それは、夫である歌うたいがエーデム王族の地位と共に捨ててしまった名だ。
レイラは生まれた子供に、愛する夫の本名をつけたのだ。
村人の多くは、子供がラベル王子の子ではなく、歌うたいのメルロイの子である、というレイラの主張だと思った。
そして、わずか一年にも満たない結婚生活が真実だったのかも疑い、ただ、出産のために医療も充実したイズーの実家に帰っていただけじゃないか? とまで思い始めていた。

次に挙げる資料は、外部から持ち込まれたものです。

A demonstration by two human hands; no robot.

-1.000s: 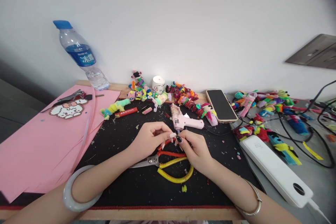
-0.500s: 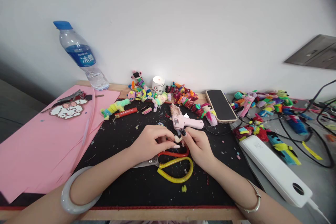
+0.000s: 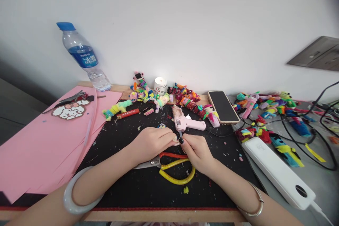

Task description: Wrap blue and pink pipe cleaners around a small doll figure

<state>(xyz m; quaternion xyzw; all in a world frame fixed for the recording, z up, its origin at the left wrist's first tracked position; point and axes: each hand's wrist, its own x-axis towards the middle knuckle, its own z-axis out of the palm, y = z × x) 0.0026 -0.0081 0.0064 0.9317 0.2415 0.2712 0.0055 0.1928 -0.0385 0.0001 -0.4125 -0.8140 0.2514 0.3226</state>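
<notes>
My left hand point(image 3: 153, 142) and my right hand point(image 3: 198, 149) meet at the middle of the black mat, fingertips pinched together. Between them is a small cream pipe cleaner piece point(image 3: 175, 137), mostly hidden by the fingers. Scissors point(image 3: 177, 181) with one red and one yellow handle lie beneath the hands, blades pointing left and partly covered by my left wrist. Just beyond the fingertips, a pink glue gun point(image 3: 191, 124) rests on its side, its nozzle end stained brown.
Colourful pipe cleaner figures point(image 3: 143, 91) line the back, around a white paper roll point(image 3: 160, 85). A phone point(image 3: 224, 107), a white power bank point(image 3: 278, 173) and black cables point(image 3: 314, 141) lie right. Pink paper point(image 3: 50, 148) and a tilted water bottle point(image 3: 83, 56) are left.
My hands have drawn closer together, and the fingers now cover most of the cream piece that showed between them. The glue gun and scissors have not moved.
</notes>
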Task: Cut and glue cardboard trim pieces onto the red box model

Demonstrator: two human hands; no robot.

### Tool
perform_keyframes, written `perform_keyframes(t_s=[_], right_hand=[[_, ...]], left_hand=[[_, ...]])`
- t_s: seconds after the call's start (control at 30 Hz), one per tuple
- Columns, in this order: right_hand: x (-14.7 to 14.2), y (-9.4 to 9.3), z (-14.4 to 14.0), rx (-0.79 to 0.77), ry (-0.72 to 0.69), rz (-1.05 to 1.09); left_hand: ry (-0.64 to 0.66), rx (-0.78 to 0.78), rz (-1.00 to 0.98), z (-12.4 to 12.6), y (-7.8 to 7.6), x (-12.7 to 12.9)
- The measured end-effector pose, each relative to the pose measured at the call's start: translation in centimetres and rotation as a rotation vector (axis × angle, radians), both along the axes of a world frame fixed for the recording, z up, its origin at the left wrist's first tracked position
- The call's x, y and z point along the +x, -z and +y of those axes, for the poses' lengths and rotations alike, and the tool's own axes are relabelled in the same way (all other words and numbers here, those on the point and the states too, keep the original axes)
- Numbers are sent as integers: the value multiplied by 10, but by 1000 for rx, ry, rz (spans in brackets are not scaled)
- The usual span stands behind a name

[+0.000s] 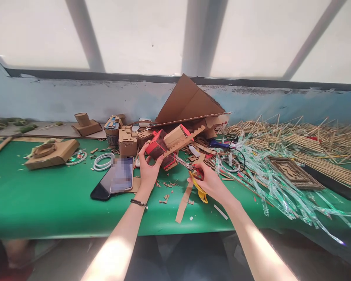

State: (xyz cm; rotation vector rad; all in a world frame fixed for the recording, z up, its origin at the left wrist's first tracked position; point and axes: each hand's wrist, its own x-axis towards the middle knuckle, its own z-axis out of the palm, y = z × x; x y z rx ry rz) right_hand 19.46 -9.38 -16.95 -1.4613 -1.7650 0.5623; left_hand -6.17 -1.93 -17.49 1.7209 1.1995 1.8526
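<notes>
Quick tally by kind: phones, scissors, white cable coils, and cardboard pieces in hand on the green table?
Phone: 1
Scissors, in the right hand: 1
White cable coil: 1
Red-and-brown cardboard piece, in the left hand: 1
Total: 4

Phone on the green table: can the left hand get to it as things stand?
Probably not at once: the left hand is wrapped around the red cardboard piece. The phone lies right beside it, uncovered, so the path itself looks free.
</notes>
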Motion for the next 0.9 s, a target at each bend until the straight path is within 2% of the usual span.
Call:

レイラが何も言わず、今まで通りの生活を始めてしまったので、誰も何も聞けず、噂も徐々に消えてゆき、やがて、ラベルとの結婚のことも、人々の脳裏から消えていった。
いや、レイラ自身。
悩みに悩んで踏み切った結婚を、まるでなかったように、切り捨てようとしていた。
ラベルとのことは白紙に戻して思い出しもしないことが、自分にもエーデム王家にとっても、そして我が子にとっても、一番良いことのように思われた。
ただ、自分自身が信じた幸せに向かって、邁進することが大事だと。